I grew up on a sheep farm in the Adelaide Hills. During WWII, while dad was away in the army, my mother, brother and I lived with her parents on their sheep farm. We had pet sheep. They were rescued, bottle fed and then for months hung around the place. Even later they would run up to you when they had been placed back in the flock, treating you like their brother! Dipping, shearing, crutching, tailing, castrating the little males was all part of the richness of growing up on the farm.
Life took us into a different stream when Dad came home from the war and my parents moved into a country store and post office that they purchased. It was in the same district as my grandparents so I had times of helping on the farm until education and then job situations took me away from the store, the farm and the area.
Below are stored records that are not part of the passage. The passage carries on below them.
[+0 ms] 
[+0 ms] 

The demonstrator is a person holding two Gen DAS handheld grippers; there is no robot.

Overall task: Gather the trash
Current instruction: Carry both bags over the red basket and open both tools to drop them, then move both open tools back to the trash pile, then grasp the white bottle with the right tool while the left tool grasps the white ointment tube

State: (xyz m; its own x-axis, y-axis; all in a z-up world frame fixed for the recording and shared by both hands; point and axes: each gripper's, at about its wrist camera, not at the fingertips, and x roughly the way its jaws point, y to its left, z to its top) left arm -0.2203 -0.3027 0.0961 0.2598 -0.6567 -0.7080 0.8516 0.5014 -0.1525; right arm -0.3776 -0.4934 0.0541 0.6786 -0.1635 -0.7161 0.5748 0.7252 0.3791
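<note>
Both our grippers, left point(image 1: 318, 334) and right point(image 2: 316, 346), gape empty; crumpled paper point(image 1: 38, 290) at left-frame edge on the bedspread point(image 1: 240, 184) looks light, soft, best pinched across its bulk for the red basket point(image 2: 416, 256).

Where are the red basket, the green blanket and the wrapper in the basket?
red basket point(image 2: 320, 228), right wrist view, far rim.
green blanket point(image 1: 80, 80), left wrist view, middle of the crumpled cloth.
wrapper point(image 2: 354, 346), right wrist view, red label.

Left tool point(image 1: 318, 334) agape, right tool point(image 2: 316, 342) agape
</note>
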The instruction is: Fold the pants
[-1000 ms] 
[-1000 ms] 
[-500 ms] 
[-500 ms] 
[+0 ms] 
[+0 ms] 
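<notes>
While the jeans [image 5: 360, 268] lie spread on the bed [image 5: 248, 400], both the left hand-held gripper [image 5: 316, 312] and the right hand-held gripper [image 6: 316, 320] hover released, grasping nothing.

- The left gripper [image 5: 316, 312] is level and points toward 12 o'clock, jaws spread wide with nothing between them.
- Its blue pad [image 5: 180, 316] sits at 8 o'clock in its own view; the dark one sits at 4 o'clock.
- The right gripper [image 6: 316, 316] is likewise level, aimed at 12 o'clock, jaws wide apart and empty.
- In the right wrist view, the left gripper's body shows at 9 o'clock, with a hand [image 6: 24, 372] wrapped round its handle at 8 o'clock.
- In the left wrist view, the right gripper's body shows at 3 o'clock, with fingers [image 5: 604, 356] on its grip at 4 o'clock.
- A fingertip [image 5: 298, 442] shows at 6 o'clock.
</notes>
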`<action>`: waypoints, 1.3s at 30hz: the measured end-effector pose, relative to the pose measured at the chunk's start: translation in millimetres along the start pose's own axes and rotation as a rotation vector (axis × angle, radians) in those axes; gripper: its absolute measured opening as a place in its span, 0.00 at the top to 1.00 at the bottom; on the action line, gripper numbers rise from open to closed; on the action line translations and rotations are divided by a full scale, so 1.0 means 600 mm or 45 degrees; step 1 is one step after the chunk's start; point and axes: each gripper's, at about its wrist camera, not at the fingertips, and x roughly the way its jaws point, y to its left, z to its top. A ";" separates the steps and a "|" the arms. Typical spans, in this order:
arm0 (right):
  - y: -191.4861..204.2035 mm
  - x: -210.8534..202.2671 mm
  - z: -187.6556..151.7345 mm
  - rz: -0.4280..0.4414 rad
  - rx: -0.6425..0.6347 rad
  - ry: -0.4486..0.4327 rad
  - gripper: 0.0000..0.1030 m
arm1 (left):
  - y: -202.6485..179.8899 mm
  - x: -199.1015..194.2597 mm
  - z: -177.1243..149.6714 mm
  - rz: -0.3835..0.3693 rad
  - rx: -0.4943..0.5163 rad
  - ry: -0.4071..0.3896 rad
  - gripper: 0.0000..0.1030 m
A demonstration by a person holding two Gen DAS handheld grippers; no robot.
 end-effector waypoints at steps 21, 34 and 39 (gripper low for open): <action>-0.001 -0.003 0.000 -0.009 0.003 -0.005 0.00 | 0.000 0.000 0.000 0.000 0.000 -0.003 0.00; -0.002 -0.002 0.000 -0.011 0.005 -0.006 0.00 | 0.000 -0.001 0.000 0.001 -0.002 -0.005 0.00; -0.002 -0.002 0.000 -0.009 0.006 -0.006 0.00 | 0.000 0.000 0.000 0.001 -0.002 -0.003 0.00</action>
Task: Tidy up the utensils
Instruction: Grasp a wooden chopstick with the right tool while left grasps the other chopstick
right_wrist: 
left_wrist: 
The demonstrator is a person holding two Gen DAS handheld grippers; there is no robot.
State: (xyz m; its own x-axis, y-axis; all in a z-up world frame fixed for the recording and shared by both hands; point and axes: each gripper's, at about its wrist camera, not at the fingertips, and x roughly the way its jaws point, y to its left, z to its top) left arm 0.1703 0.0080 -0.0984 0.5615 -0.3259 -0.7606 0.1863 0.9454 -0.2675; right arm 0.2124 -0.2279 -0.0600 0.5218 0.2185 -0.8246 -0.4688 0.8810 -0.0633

Later I had bought a little farm of my own for one of our sons to live on and look after. It was small and was an after hours job for him and his family. When I retired from Ethiopia, aged 78, we moved onto the farm. Now we are trying to make it work as a small sheep farm. That son still lives on the farm as does our youngest adopted son. So, due to a few problems of aging I’m really a watcher as my wife and the boys make things work. Both the boys have other jobs but we manage somehow. We have chosen to have dorper sheep as they don’t need to be shorn which for our small crop would be financially a major loss. So we are into the market for meat. Now we come to the problems: –
- Dingoes – protected animals – live in the area. They can dig and jump but don’t do so often, and we have scores of wallabies that they can chew on. Nevertheless we have put in high quality fences both in an attempt to stop them getting in and the sheep, which sometimes think like goats, from getting out! So far we have not had problems although we have seen dingoes in the area.
- Sadly we have had to have our two beautiful dogs put down as they developed a taste for meat and killed one lamb. Having developed the taste we couldn’t take the risk.
- Eagles look and are majestic. We have, besides the fellow pictured at the bottom of the page, a couple of wedge tail eagles living in a tree overlooking the sheep. We have lost one lamb that we suspect as being taken by them.
- One lamb was still born.
- So from 12 ewes we’ve had 10 lambs but only 7 are surviving.



Dominic Cartier.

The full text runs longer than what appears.